Aveva già compreso che il progetto di far saltare il governo e la legislatura, andare a votare, vincere e tornare al potere da imperatore trionfante, era fallito.

Salvini aveva appena finito di parlare in aula che Roberto Calderoli, il decano dei senatori leghisti, l’esperto di procedure, nel Transatlantico del Senato spiegava ai giornalisti come non fosse possibile sciogliere la legislatura immediatamente dopo il voto definitivo sulla riforma costituzionale che taglia il numero di parlamentari. Ci sarebbero stati da fare il referendum e poi il ridisegno dei collegi, ci sarebbe voluto almeno un anno, diceva Calderoli.

La mossa di Salvini era disperata, un bluff a cui il Movimento 5 Stelle non ha abboccato.  L’obiettivo non era tornare davvero a votare ma tenere Di Maio e soci legati a sé tenendo al contempo se stesso legato al potere e alla poltrona di ministro dell’Interno.

C’è una parola che viene usata per spiegare la fuga in avanti di Salvini: hybris. L’orgoglio, la tracotanza, la sopravvalutazione di sé che nella tragedia greca fanno perdere la testa al personaggio fino a quel momento trionfante. E lui era trionfante: nelle urne, nei sondaggi, sugli alleati politici, sui social network. Credeva forse che avrebbe potuto piegare Di Maio a qualsiasi volontà, e il Quirinale pure.

La stessa hybris che annebbiò Renzi al massimo del successo. Per entrambi tutto nacque da una straordinaria affermazione alle elezioni europee. La differenza sta nel fatto che la vittoria di Salvini nascondeva una sconfitta, perché certi giochi si fanno a livello continentale. La nascondeva agli italiani ma non certo al leader della Lega a cui difficilmente la situazione poteva non essere chiara da subito.

Il significato della fuga delle intercettazioni dall’hotel Metropol di Mosca, luogo controllatissimo dai servizi di intelligence russi, come poteva non essere compreso?

E la visita di Putin a Papa Francesco, al culmine delle denunce martellanti del Vaticano sulle politiche migratorie?

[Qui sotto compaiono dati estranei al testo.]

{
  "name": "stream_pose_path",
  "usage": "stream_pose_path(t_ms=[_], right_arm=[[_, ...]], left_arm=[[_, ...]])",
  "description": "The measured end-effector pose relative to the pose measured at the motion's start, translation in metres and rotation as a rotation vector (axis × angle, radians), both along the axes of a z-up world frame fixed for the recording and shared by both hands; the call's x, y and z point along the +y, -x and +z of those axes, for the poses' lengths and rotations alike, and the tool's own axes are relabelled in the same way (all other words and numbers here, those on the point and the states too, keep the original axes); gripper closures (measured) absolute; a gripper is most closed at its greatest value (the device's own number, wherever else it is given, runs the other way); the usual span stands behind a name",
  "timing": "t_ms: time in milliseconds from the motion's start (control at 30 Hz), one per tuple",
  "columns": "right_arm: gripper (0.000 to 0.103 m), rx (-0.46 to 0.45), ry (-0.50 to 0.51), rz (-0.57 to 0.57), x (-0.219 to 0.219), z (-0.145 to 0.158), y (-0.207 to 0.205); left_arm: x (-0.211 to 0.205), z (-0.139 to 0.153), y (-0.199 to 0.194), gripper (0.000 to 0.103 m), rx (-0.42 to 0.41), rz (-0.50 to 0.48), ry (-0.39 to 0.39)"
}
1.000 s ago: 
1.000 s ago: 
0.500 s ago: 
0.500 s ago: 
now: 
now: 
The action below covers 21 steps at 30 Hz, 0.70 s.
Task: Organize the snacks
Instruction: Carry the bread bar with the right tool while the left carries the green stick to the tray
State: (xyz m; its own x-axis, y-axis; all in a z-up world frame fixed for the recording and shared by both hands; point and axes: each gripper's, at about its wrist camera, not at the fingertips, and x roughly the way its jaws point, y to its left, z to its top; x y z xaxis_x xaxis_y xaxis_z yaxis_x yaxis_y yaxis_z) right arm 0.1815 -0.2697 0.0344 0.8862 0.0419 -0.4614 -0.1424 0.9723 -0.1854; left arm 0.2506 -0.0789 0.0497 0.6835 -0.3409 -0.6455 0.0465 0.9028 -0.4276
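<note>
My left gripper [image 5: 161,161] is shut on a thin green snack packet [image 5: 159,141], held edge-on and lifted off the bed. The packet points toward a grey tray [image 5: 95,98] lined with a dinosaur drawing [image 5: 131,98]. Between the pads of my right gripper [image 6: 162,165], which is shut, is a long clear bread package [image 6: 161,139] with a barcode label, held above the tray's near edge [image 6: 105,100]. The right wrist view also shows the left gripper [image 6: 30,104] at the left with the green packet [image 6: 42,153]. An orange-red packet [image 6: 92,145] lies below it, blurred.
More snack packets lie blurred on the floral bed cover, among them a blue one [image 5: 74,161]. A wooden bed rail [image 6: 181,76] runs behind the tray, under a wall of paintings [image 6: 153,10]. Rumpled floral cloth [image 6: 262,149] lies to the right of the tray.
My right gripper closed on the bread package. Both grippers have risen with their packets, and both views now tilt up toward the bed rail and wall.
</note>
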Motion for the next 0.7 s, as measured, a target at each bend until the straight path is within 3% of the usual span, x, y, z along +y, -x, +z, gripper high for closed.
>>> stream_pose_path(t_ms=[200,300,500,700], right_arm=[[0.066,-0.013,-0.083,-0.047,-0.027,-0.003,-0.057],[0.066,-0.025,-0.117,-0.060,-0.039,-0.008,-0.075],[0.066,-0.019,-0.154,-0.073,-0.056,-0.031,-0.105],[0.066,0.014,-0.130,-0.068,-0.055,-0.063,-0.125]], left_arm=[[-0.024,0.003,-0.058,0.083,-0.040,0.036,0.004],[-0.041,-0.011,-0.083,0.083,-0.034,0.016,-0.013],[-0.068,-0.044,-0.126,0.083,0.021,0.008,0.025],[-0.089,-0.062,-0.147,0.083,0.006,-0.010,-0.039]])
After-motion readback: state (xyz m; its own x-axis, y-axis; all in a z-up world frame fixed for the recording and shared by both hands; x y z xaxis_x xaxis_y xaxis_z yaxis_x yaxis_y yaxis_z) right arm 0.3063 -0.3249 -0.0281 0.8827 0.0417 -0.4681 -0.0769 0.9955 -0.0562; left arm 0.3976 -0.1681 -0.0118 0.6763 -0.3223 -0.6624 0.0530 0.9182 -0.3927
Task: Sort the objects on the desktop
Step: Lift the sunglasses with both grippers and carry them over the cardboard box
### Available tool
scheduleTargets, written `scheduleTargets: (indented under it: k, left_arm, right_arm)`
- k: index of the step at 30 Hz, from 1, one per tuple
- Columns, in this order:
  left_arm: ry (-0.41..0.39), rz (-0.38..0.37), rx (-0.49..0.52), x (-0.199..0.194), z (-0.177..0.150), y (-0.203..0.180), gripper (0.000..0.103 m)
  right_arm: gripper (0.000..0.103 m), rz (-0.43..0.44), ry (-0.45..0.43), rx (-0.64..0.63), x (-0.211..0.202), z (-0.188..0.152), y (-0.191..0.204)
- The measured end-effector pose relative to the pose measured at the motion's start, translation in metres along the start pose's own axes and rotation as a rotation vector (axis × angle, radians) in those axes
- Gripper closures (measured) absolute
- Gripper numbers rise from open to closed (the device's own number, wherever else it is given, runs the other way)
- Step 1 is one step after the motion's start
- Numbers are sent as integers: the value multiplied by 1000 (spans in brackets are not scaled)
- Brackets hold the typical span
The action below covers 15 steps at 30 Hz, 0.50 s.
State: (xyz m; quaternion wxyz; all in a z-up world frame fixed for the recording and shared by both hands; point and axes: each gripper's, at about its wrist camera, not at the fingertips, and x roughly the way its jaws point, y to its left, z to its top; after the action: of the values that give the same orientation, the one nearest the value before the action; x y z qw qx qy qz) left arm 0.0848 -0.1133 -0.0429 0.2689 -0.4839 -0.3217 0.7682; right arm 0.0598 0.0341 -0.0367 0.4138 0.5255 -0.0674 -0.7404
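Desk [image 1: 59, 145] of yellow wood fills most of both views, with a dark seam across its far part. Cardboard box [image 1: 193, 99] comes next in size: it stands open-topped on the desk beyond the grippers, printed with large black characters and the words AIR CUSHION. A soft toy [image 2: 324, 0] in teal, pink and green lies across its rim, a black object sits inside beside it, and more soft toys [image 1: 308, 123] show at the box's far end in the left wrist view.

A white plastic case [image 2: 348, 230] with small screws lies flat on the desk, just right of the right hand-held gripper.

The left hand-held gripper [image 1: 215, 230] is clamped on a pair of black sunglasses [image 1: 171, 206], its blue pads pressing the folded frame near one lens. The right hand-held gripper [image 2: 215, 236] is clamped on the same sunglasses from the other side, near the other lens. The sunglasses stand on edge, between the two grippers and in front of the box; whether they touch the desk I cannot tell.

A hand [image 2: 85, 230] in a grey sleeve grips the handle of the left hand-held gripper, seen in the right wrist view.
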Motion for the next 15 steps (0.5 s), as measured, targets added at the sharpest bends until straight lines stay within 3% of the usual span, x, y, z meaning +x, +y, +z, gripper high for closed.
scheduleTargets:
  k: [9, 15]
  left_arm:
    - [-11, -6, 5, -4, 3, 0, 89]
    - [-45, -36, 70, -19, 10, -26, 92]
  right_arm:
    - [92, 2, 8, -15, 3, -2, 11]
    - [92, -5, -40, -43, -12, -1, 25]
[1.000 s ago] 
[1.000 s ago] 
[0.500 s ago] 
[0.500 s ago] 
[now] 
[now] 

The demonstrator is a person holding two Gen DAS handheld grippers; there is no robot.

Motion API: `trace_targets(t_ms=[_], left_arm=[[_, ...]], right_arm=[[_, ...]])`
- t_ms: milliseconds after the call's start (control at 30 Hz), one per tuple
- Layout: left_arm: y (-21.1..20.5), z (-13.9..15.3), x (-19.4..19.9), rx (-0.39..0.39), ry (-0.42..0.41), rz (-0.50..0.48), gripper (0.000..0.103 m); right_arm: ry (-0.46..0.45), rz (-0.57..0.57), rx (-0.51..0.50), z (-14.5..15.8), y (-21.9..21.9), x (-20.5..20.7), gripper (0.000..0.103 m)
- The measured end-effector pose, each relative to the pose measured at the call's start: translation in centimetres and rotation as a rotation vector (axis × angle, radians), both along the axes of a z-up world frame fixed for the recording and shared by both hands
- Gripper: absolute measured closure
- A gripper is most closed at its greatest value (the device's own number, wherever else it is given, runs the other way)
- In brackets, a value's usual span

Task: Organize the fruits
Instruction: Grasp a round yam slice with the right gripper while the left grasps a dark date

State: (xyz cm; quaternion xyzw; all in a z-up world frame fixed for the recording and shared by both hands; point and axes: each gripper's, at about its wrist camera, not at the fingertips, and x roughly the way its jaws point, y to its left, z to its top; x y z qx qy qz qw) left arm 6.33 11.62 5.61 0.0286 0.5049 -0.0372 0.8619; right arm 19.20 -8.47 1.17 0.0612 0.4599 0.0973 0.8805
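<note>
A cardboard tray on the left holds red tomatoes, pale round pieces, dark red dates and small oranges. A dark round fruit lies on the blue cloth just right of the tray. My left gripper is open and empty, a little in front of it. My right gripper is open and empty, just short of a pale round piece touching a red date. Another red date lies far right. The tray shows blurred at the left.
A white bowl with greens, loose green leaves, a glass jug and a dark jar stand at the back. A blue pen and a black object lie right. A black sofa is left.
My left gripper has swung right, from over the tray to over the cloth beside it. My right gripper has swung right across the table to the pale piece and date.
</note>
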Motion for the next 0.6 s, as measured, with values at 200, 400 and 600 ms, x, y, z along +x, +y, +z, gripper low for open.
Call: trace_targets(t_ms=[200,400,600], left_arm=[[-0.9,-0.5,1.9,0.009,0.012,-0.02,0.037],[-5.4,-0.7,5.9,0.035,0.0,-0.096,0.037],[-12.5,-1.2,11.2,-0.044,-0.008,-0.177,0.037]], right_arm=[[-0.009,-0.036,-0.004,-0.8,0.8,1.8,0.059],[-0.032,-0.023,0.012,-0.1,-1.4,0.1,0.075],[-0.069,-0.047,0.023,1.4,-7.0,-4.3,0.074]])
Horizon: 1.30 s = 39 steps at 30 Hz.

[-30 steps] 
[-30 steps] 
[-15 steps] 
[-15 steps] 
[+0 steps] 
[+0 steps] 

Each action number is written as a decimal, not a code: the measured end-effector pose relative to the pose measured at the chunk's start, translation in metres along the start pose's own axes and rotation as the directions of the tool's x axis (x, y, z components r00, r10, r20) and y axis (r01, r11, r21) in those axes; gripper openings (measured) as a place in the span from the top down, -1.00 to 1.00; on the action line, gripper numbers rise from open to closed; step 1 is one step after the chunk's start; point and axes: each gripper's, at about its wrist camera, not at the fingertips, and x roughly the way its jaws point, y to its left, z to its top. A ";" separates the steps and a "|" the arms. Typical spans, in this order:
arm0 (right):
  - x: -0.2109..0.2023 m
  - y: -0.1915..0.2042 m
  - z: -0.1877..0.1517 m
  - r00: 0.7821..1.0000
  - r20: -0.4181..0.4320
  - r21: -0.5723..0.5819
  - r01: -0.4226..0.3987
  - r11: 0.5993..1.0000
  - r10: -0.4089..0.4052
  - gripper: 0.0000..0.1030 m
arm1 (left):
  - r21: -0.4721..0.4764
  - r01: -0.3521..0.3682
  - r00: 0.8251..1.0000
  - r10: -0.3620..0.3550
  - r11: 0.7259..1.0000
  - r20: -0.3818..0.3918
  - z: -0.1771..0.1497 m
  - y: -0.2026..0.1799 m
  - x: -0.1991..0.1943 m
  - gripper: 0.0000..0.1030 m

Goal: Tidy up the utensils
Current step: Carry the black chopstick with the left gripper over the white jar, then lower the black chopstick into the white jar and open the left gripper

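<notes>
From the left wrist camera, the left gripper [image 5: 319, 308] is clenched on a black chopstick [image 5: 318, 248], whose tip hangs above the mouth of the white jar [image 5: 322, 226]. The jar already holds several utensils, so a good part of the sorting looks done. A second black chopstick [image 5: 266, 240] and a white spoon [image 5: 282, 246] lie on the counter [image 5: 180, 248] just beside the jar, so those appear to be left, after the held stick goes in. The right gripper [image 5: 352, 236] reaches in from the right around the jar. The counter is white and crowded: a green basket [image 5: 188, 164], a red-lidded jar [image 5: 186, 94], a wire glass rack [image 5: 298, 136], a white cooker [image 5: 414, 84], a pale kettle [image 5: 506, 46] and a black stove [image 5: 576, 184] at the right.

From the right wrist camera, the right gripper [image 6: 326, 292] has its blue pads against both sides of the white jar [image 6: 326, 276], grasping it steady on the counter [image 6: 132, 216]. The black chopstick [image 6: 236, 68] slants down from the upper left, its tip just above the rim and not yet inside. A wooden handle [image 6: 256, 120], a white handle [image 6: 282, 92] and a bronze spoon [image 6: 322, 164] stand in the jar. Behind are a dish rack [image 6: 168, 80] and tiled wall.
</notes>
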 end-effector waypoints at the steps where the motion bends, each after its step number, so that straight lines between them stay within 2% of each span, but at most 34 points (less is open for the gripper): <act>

E la nascita a Bruxelles della cosiddetta ‘maggioranza Ursula’ con il voto pentastellato a favore della Presidente della Commissione Europea assieme a socialisti e popolari, che tradotto in italiano significa Pd e Forza Italia come poteva non essere interpretato come un altro evidente segnale?

Un fatto politico,quest’ultimo, prefigurante l’ipotesi che in caso di necessità potesse nascere una maggioranza alternativa anche in Italia, con poche variabili (da notare che nel momento clou Berlusconi avrebbe frustrato i disegni egemonici salviniani). Mentre i segnali moscoviti e vaticani, a cui si aggiungano le preoccupazioni delle istituzioni finanziarie italiane e internazionali per la manovra economica che i leghisti avrebbero voluto fare in deficit e, non ultime, le prese di posizione pubbliche dei vertici militari per gli attacchi alla ministra della Difesa e per le politiche migratorie –mai in Italia si erano sentiti militari criticare apertamente il governo, sarebbe stato inaudito in qualsiasi altra circostanza- lasciavano intendere che per Salvini il clima fosse -come negarlo- ottimo nelle spiagge ma sfavorevole, parecchio sfavorevole, nei luoghi che contano del potere e delle Istituzioni.

E allora lo strappo, letto così, non è stato solo hybris. Non è stato solo un calcolo di potere. Non è stata solo la pressione della Lega del Nord che fremeva per le resistenze grilline all’autonomia delle regioni. E’ stata una via obbligata. E’ stata paura. Il tentativo disperato di prendersi tutto, di accaparrarsi i famosi ‘pieni poteri’ per cercare di resistere. Diventare troppo grosso per essere toccato, ora che il vento era cambiato.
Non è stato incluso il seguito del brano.